Cattle feeders are not only taking on more price risk, but more health risk too.

Burt Rutherford, Senior Editor

August 6, 2015

4 Min Read
If you can’t make money on healthy calves, you sure can’t on sick calves

Life for a cattle feeder is a lot more challenging than it used to be, what with high-priced feeder calves. It’s hard to make much money with today’s market dynamics.

And that’s just on the cattle that stay healthy. It’s nearly impossible to make it work when they get sick, and any level of death loss will, if you’ll pardon a bad choice of words, kill you financially.
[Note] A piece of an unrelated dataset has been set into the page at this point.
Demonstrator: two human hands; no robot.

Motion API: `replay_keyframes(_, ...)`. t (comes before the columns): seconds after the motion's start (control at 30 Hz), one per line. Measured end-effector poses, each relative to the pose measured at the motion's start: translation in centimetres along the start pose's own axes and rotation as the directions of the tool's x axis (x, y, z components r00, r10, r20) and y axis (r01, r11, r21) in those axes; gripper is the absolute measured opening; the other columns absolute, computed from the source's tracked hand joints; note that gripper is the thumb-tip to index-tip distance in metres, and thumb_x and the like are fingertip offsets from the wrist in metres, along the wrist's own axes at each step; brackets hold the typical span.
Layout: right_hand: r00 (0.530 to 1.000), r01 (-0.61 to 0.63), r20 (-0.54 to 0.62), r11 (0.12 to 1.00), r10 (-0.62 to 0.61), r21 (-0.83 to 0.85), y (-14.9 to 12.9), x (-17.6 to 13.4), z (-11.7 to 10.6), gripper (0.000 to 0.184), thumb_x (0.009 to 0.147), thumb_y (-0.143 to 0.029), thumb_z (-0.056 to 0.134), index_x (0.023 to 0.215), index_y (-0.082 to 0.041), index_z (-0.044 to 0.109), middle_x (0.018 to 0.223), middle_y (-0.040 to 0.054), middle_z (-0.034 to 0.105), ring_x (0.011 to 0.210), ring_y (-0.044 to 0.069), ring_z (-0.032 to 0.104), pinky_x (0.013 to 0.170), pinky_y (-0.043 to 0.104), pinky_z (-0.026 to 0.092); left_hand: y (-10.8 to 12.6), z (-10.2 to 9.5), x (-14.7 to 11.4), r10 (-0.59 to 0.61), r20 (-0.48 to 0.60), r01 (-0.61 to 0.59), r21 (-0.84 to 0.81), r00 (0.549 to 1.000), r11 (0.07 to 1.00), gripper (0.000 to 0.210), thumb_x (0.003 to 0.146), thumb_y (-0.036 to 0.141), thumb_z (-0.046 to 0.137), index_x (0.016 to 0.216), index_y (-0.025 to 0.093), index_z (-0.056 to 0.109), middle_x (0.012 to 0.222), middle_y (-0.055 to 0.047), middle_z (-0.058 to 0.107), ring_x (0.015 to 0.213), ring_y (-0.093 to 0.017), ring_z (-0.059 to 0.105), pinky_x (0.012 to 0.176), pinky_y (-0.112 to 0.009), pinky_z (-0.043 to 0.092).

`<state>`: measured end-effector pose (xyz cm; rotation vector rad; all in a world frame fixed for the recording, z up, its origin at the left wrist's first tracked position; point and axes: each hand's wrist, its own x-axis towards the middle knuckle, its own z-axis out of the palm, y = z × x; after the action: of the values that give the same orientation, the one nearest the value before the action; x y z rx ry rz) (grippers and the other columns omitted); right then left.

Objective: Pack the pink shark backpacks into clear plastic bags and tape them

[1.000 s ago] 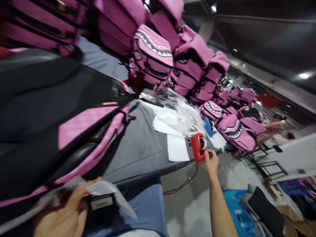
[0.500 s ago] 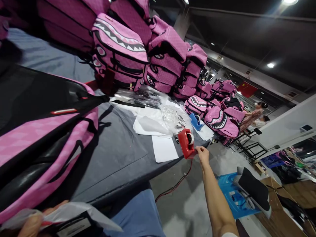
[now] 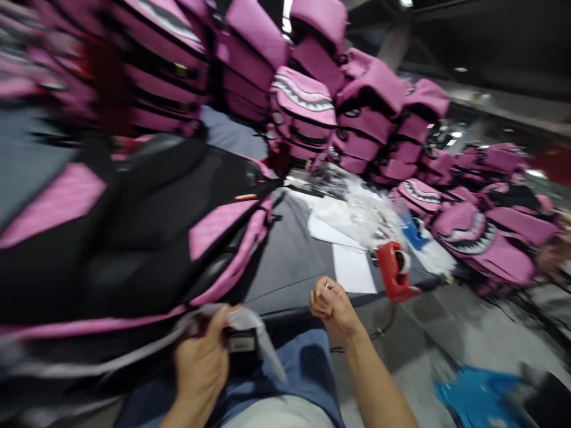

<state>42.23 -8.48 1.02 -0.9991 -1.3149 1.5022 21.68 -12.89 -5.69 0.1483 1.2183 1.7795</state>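
My left hand (image 3: 203, 356) is closed on a strip of translucent white wrap (image 3: 261, 339) at the table's near edge. Beside its fingers shows a black tag with a pale label (image 3: 242, 343). Along that edge lies a pink and black backpack (image 3: 160, 238), its black padded side up. My right hand (image 3: 331, 306) is raised in front of the table edge, fingers curled together in a pinch; whatever is between them is too small to see. To the right of it a red tape dispenser (image 3: 395, 272) stands at the table corner.
White paper sheets (image 3: 354, 268) and clear plastic bags (image 3: 370, 217) lie near the dispenser, with a blue tape dispenser (image 3: 414, 232) behind. Stacked pink backpacks (image 3: 303, 116) line the table's far side. A blue object (image 3: 482, 395) sits low on the right.
My right hand has left the red tape dispenser and come leftward, closer to my left hand. My left hand, still on the wrap, shows higher in view. The camera has swung left.
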Motion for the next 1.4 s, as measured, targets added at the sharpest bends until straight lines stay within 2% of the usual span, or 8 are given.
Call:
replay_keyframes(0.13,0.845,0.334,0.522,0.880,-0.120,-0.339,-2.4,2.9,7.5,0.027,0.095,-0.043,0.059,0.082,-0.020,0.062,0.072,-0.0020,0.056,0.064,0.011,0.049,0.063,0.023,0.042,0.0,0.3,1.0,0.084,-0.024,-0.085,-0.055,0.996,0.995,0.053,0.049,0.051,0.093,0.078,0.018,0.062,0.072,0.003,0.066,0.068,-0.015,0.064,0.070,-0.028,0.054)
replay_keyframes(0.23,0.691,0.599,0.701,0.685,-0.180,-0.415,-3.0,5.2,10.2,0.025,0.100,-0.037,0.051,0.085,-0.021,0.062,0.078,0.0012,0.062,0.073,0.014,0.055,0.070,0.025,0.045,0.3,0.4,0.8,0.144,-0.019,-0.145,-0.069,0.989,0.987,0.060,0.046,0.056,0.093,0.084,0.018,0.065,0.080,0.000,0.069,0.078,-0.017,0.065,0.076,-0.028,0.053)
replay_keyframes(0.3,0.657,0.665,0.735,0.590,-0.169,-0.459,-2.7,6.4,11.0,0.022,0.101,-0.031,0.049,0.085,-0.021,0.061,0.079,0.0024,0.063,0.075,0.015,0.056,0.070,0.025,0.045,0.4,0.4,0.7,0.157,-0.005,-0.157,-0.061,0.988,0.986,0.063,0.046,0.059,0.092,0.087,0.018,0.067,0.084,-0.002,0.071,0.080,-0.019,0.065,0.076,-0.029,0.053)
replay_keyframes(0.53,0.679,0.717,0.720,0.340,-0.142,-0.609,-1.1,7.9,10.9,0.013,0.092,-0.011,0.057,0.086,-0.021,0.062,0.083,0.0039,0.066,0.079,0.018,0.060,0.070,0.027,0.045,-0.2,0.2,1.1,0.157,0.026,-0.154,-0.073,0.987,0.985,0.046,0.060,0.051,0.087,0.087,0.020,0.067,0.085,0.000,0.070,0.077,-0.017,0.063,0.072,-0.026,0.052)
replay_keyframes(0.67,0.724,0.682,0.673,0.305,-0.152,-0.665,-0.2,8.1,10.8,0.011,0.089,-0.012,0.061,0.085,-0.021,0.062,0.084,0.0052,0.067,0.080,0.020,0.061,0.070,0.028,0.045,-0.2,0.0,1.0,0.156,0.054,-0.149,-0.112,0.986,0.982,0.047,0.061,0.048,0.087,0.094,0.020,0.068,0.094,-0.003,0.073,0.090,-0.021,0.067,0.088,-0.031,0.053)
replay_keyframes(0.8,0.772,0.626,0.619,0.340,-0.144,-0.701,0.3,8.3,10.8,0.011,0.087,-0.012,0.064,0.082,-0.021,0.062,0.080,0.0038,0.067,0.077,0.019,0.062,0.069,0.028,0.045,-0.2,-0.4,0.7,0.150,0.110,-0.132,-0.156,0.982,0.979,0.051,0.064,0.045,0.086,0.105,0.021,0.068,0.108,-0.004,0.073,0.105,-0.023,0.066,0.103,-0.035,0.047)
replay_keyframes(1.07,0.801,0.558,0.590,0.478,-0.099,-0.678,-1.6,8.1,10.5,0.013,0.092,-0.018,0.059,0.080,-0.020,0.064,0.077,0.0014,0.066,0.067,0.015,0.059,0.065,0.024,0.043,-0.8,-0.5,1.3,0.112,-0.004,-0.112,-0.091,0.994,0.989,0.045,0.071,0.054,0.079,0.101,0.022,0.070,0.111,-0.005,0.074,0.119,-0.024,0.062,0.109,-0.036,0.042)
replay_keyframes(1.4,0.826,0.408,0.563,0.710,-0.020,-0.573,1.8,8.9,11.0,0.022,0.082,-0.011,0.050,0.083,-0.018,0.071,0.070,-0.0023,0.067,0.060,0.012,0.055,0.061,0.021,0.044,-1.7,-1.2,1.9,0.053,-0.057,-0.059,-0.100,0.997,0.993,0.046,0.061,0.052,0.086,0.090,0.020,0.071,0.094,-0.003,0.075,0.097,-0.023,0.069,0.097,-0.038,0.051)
Unfortunately, says Tom Brink, formerly with JBS Five Rivers and now with Top Dollar Angus, the health status across the board of cattle entering the feedyard is, to use another bad choice of words, in a death spiral.

Using data from Professional Cattle Consultants (PCC), Brink says death loss in feedyards has increased almost 50% in the last 10 years, with most of the increase coming in the last three years. On average, the numbers look like this: Historically, feedyards feeding yearling cattle could pencil a 1% death loss and be in the ballpark. Now, Brink says, it’s closer to 2%.

But those averages don’t tell the tale. It’s the distribution within the data set that spins the cattle feeder’s tale of woe. Again referencing PCC data, Brink looks at the results of 274 groups of fed cattle that were closed out across 120 different feedyards. “Those cattle would have averaged about 580 pounds going in,” Brink says.

Most of those cattle got along fine—63% saw an average death loss of 1.2%. However, 16.4% experienced an average 3.9% death loss; 12% saw a 7.4% death loss and 8.4% had a devastating 16.1% death loss.

In  dollars, the pens that had a 3.9% average death loss lost $112 per head at closeout; the pens with an average 7.4% death loss took a $318 per head debit; and the high death loss pens had a breathtaking $1,431 per head loss.

Perhaps “breathtaking” isn’t the appropriate word.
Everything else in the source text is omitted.